(Your assignment)
Return exactly the listing's lines, from its first line to the line holding "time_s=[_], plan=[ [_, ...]", ends included.

(Exercise inputs)
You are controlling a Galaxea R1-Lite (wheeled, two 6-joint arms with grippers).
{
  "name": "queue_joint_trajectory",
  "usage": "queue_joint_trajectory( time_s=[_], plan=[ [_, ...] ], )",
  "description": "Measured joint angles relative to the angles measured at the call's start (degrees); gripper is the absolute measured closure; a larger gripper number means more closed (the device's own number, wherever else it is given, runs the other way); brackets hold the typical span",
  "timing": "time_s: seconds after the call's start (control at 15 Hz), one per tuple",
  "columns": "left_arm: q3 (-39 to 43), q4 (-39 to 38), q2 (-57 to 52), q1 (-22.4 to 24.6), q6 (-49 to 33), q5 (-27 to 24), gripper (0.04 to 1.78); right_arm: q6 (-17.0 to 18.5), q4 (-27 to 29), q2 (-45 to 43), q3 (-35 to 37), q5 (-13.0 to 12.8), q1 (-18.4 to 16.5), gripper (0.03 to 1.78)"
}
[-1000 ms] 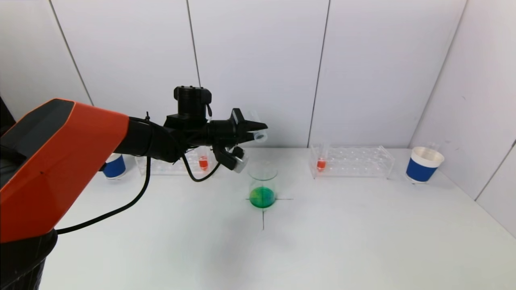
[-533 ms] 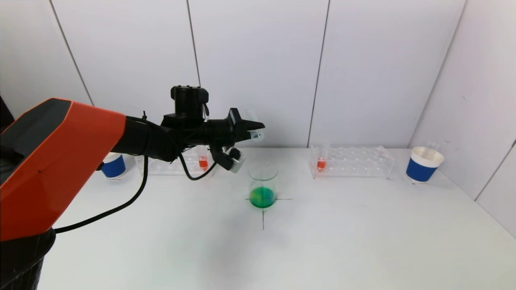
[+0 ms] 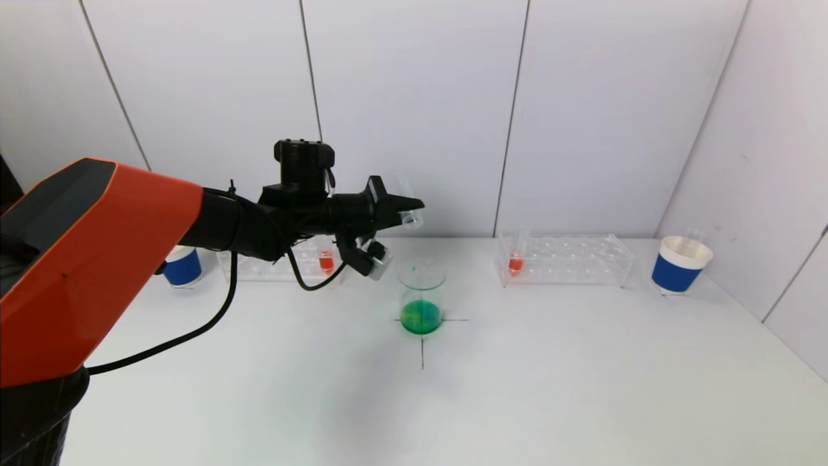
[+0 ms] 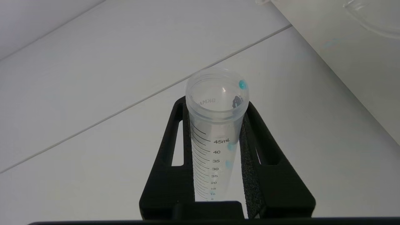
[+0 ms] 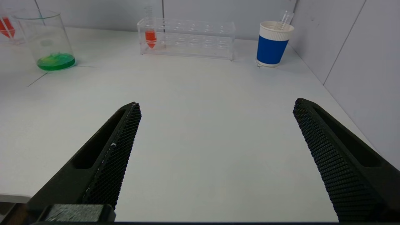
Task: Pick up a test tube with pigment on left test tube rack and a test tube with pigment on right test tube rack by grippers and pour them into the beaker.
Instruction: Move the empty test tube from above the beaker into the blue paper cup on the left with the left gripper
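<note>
My left gripper (image 3: pixel 404 210) hovers up and to the left of the beaker (image 3: pixel 421 294), shut on a clear test tube (image 4: pixel 212 150) that lies roughly level and holds only a few blue droplets. The beaker stands on the table's cross mark with green liquid in its bottom. A test tube of orange pigment (image 3: pixel 326 259) stands in the left rack (image 3: pixel 259 268), and another one (image 3: pixel 515 261) in the right rack (image 3: pixel 569 259). My right gripper (image 5: pixel 217 125) is out of the head view; it stands wide open and empty over the bare table, well short of the right rack (image 5: pixel 193 39).
A blue-and-white paper cup (image 3: pixel 679 264) holding an empty tube stands right of the right rack, near the side wall. Another blue cup (image 3: pixel 182 266) sits behind my left arm, left of the left rack. White wall panels close off the back.
My left gripper has drawn back slightly to the left with the tube, its mouth now a little farther from above the beaker. Nothing else has moved.
</note>
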Motion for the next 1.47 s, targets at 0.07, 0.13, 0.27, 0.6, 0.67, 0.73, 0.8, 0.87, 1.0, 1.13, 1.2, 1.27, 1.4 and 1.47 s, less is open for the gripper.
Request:
queue_joint_trajectory(
  time_s=[0.07,0.13,0.27,0.6,0.67,0.73,0.8,0.87,1.0,1.13,1.2,1.27,1.4,1.47],
  plan=[
    [0.0,0.0,0.0,0.0,0.0,0.0,1.38,0.0,0.0,0.0,0.0,0.0,0.0,0.04],
    [0.0,0.0,0.0,0.0,0.0,0.0,1.38,0.0,0.0,0.0,0.0,0.0,0.0,0.04],
    [0.1,0.0,0.0,0.0,0.0,0.0,1.38,0.0,0.0,0.0,0.0,0.0,0.0,0.04],
    [0.6,1.5,0.0,-0.2,-1.4,0.2,1.38,0.0,0.0,0.0,0.0,0.0,0.0,0.04],
    [0.9,1.7,-0.1,-0.3,-2.5,0.2,1.38,0.0,0.0,0.0,0.0,0.0,0.0,0.04],
    [1.2,1.6,-0.3,-0.3,-4.4,0.1,1.38,0.0,0.0,0.0,0.0,0.0,0.0,0.04],
    [1.8,1.1,-0.5,-0.4,-7.5,0.1,1.38,0.0,0.0,0.0,0.0,0.0,0.0,0.04],
    [2.3,-0.2,-0.8,-0.5,-11.2,0.1,1.38,0.0,0.0,0.0,0.0,0.0,0.0,0.04],
    [2.9,-4.6,-1.4,-0.6,-19.2,0.2,1.38,0.0,0.0,0.0,0.0,0.0,0.0,0.04],
    [3.1,-8.0,-1.8,-0.7,-26.7,0.5,1.38,0.0,0.0,0.0,0.0,0.0,0.0,0.04],
    [3.2,-8.7,-2.0,-0.7,-30.0,1.1,1.38,0.0,0.0,0.0,0.0,0.0,0.0,0.04],
    [3.2,-9.5,-2.2,-0.7,-33.0,2.0,1.38,0.0,0.0,0.0,0.0,0.0,0.0,0.04],
    [2.9,-10.3,-3.1,-0.9,-39.0,3.9,1.38,0.0,0.0,0.0,0.0,0.0,0.0,0.04],
    [2.7,-10.2,-3.7,-1.0,-41.5,5.2,1.38,0.0,0.0,0.0,0.0,0.0,0.0,0.04]
  ],
)
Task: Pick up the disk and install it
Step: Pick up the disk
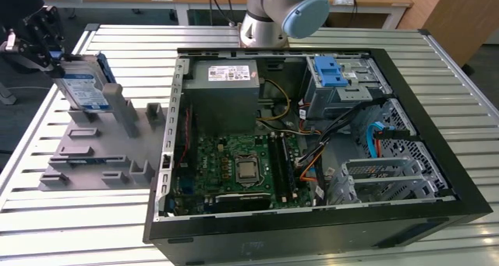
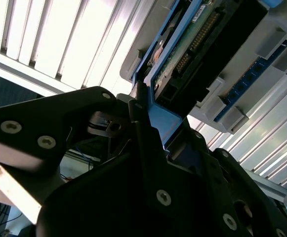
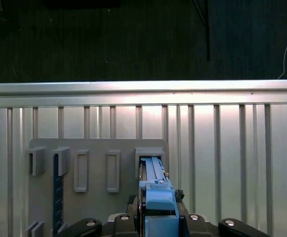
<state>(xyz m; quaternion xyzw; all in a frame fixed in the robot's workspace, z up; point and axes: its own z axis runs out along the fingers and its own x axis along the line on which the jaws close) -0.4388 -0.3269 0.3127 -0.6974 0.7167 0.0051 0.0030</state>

(Output of the task)
You are controlling a Galaxea R1-Lite (wheeled, two 6-joint arms with grippers).
{
  "name": "queue_joint_trajectory",
  "usage": "queue_joint_trajectory( time_s=[_], plan=[ [_, ...] ], )",

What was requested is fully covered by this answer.